パリを訪れたら、必ず行きたい場所のひとつ、世界的に名高い絵画や彫刻を多数所蔵している世界最大級の美術館「ルーヴル美術館(Musée du Louvre)」。世界で最も入場者数の多い美術館としてもその名が知られ、世界中から毎年800万を超える人々が訪れています。
セーヌ河岸を歩いて、パリの景観を堪能しながら、ルーブル美術館に向かいました。ユネスコ世界遺産に登録されている「パリのセーヌ河岸(Paris, Banks of the Seine)」は、シュリー橋からイエナ橋までのおよそ8kmほどが対象となっていて、ルーブル美術館も包括登録されています。
もともとルーブル宮殿は歴代フランス国王の王宮とされていましたが、1682年、ルイ14世がヴェルサイユ宮殿を王宮として選んだことによって、古代彫刻などの王室美術品コレクションの収蔵、展示場所となりました。ルーブル宮殿が美術館として一般公開されたのは、フランス革命後1793年のことです。
そして、ルーブル美術館のメインエントランス、パリの代表的な建造物にもなっているガラスのピラミッド。1985年から1989年にかけて行われた「グラン・ルーヴル・プロジェ」つまり「大ルーヴル計画」という大改築のときに造られました。
5年ぶりに訪れるルーブル美術館。初めて訪れたときは、ガラスのピラミッドに入口があることに驚いたり、ピラミッドの下に総合案内所やチケット売り場があるナポレオンホールという空間が広がっていたことに胸が高鳴りました。
すべてをじっくり見ようとすると一日あっても足りないので、見逃せない作品は事前にチェックして、あとは母と私が共通して好きなヨーロッパ絵画、古代ギリシア・古代ローマ、彫刻部門を丁寧に見ることにしました。

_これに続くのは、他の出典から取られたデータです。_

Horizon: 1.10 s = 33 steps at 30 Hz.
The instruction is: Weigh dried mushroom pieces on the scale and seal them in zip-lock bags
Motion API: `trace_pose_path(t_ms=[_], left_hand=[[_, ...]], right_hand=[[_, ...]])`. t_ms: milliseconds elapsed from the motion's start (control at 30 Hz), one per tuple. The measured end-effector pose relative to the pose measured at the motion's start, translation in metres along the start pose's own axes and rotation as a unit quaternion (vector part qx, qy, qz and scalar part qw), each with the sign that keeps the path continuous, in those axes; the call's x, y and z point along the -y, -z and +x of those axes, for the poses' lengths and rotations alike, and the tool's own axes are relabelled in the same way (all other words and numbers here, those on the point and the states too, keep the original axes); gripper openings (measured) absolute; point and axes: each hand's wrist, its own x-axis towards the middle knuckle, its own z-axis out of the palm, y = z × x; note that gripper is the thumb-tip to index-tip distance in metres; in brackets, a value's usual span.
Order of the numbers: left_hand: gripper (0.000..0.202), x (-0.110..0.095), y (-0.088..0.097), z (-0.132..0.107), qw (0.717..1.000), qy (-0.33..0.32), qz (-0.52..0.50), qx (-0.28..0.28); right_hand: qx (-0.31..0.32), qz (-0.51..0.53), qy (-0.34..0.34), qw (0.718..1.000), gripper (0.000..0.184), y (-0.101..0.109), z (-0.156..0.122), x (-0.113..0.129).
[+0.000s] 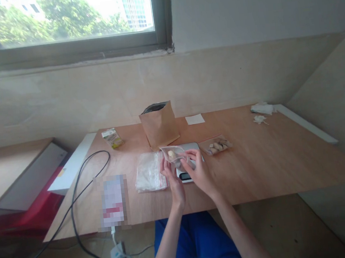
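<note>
Between my two hands is a small clear zip bag (178, 152) with one pale, lumpy piece (171, 154) showing inside it. My left hand (174, 182) grips the bag from the left and below. At its right side, the fingers of my right hand (197, 169) close on the bag. Underneath lies a white kitchen scale (194, 146) with a dark display (185, 176), partly covered by my hands. A stack of flat clear zip bags (149, 172) rests just left of my left hand. To the right lies a filled zip bag (215, 145) of pale chunks.
An opened brown paper pouch (160, 126) stands behind the scale. A small box (112, 138), a white card (195, 119) and crumpled white items (262, 109) lie farther back. At left are a blurred-out flat device (113, 203) and a looping black cable (72, 201).
</note>
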Motion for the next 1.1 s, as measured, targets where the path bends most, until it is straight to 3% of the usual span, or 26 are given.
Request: trace_pose_path(t_ms=[133, 233, 333, 767, 1100], left_hand=[[0.049, -0.008, 0.014, 0.017, 0.996, -0.047, 0.065, -0.051], [0.040, -0.012, 0.023, 0.033, 0.994, -0.033, 0.096, 0.037], [0.032, -0.014, 0.028, 0.041, 0.992, -0.008, 0.100, 0.072], [0.028, -0.030, 0.027, 0.028, 0.987, -0.054, 0.145, 0.052], [0.030, -0.034, 0.031, 0.030, 0.976, -0.070, 0.197, 0.052]], right_hand=[[-0.019, 0.023, -0.019, 0.999, 0.019, 0.019, -0.001, -0.004], [-0.051, 0.053, -0.035, 0.997, 0.023, 0.028, -0.003, -0.004], [-0.100, 0.083, -0.058, 0.990, 0.029, 0.030, -0.003, -0.004], [-0.170, 0.135, -0.119, 0.969, 0.034, 0.039, -0.010, -0.014], [-0.094, 0.077, -0.083, 0.989, 0.043, 0.049, -0.015, -0.017]])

突然、話は逸れますが、芸能人や著名人など自分が誰かに似ているという話になるとき、いくつか名前が上がる中で、人生で3、4度ほど似ていると言われた方がいらっしゃいます。
『モナ・リザ』です。レオナルド・ダ・ヴィンチ作。
初めて言われたのは高校生のときで、いつか本物のモナ・リザ様にお会いしたいと憧れていました。そして、5年前に初めてルーブル美術館を訪れました。さすが世界的に有名な『モナ・リザ』はたくさんの人に囲まれていて、とにかく一番前で見たいとドキドキしながら前へ前へと足を進めていきました。そして、いよいよご対面のとき。

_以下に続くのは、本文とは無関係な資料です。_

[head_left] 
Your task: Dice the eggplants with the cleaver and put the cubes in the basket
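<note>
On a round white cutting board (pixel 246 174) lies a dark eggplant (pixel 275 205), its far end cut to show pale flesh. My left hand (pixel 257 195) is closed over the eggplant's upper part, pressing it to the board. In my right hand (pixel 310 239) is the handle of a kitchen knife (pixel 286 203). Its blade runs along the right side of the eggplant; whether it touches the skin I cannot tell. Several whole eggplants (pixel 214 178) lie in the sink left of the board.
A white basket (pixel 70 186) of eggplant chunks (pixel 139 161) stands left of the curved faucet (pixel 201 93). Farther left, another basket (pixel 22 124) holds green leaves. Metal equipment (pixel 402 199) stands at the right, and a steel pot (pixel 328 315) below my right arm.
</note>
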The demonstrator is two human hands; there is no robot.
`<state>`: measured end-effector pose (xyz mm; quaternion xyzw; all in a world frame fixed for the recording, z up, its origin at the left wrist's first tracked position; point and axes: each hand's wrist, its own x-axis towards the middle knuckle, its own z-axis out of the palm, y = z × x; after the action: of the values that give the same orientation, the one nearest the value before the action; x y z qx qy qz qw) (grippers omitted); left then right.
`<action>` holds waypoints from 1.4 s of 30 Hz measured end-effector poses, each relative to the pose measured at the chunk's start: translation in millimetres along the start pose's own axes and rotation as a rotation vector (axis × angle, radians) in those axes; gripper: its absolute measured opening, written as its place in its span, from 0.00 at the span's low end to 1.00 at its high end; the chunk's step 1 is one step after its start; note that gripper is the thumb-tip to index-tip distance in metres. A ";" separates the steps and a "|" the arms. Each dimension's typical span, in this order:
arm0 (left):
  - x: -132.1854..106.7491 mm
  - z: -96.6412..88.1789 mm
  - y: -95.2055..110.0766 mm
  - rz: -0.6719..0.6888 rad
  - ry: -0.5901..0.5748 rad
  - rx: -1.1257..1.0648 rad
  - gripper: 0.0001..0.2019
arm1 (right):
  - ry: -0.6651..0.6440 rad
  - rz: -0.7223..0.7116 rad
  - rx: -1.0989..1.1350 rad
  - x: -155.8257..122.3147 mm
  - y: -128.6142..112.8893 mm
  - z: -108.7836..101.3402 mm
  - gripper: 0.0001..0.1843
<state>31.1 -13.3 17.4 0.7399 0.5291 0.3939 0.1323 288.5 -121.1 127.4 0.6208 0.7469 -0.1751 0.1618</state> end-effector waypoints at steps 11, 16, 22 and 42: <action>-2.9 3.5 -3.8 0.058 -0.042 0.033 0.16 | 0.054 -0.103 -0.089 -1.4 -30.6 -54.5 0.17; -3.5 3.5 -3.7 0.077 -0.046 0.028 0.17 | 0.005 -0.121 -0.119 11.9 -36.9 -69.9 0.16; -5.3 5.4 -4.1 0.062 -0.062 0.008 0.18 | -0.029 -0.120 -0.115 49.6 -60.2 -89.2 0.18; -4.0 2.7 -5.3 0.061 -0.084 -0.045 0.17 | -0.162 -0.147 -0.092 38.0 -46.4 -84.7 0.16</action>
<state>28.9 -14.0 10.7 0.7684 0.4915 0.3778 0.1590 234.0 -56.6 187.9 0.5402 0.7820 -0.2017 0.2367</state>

衝撃の美しさに息を呑みました。全体的にヌボーっとした印象を持っていましたが、実際には柔らかさの中にシャープさを兼ね備えていて、えも言われぬ美しさの『モナ・リザ』に心が震えました。”本物に触れる”ってこういうことなんだと、あらためて実感した瞬間をよく覚えています。そして、5年ぶりに再会したモナ・リザ様は、相変わらずの美しさで微笑んでいらっしゃいました。
『民衆を導く自由の女神』ウジェーヌ・ドラクロワ作
『ナポレオン一世の戴冠式と皇妃ジョゼフィーヌの戴冠』ジャック=ルイ・ダヴィッド作
その他にも、『レースを編む女』フェルメール作、『グランド・オダリスク』アングル作、『殉教した娘』ドラローシュ作、『マリー・ド・メディシスの生涯』ルーベンス作等々、書ききれないほど大好きな本物の絵画を堪能して、続いても魅力的な作品が多い彫刻部門へ。

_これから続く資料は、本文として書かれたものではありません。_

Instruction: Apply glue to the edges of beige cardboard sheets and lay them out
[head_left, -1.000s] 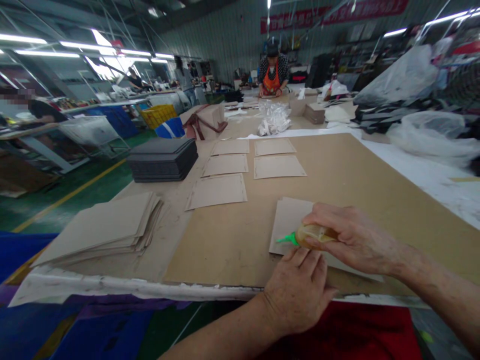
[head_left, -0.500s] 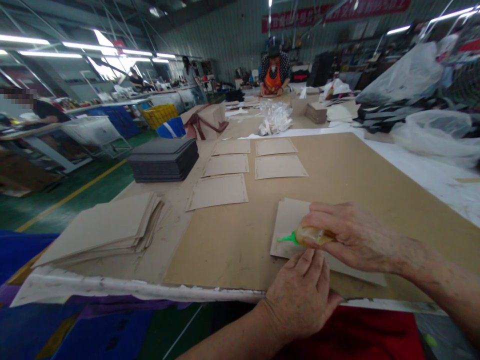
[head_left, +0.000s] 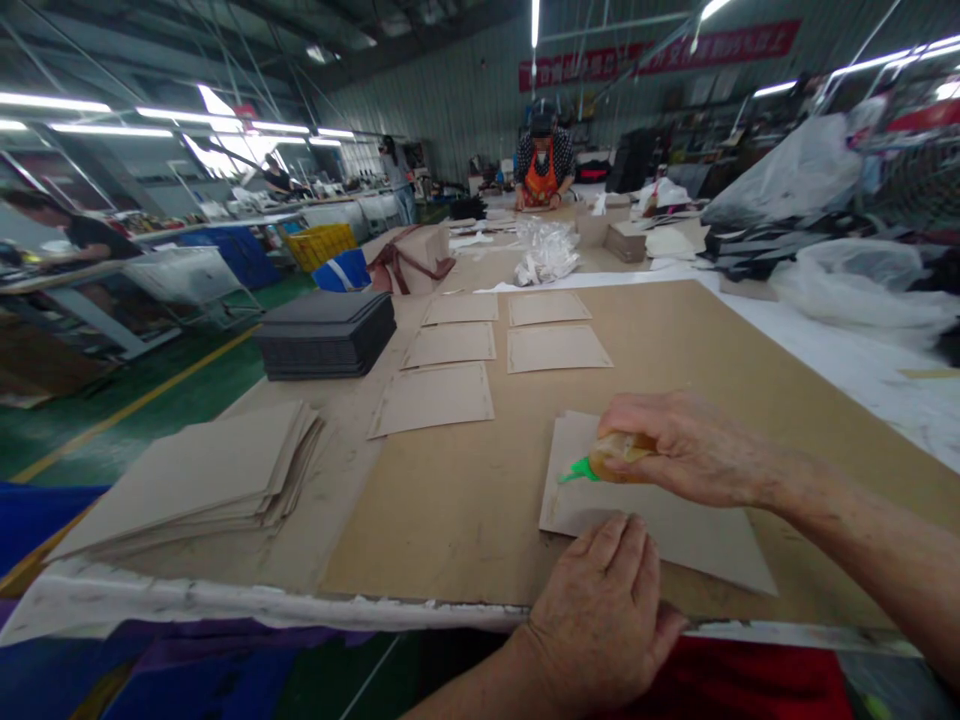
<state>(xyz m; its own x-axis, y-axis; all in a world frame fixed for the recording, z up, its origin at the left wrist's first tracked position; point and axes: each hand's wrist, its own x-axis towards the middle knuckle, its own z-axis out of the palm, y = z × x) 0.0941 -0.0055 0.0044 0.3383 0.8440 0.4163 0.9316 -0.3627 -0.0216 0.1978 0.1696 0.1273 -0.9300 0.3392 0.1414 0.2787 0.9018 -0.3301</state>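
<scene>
Green-tipped bottle (head_left: 616, 452), rear end invisible inside the right grip (head_left: 679, 445).

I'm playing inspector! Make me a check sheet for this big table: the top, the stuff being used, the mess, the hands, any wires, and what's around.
Surface: brown sheet, lightly marked; white covering along the right.
Job's things: bottle with green nozzle, over a light card; five separate cards farther up.
Clutter: uneven card pile, neater dark stack, crumpled clear plastic.
Hands: right hand holds the bottle; left hand rests at the card's near edge.
Cables: nothing seen near the hands; overhead is too unclear to tell.
Surroundings: person in orange apron, yellow basket, green floor.
</scene>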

『モナ・リザ』と同じく、ずっと本物を見てみたいと思っていたアントニオ・カノーヴァ作『アモルの接吻で蘇るプシュケ』とも再会。溜め息の出る美しさです。完璧。
射られた人を恋に落とす矢を持つエロス(=恋の神アモル)が、その矢を自分に刺してしまったことで人間の娘プシュケに恋をしたという有名な神話がモチーフになっている作品です。
『ミロのヴィーナス』メロス島出土
『サモトラケのニケ』サモトラキ島出土
名高い作品に心奪われてしまうミーハーっぽさが出ていますが、何度見ても『ミロのヴィーナス』も『サモトラケのニケ』も、素晴らしく美しくて、雄大で神々しさが溢れていました。
入場しておよそ3時間ぐらいでしょうか、もっと時間をかけて鑑賞したい気持ちもありましたが、次に予定していたオランジュリー美術館でも印象派の作品をゆっくり堪能したかったこともあって、後ろ髪を引かれつつ、ルーブル美術館をあとにしました。次にモナ・リザ様に再会できるのは、いつになるかな。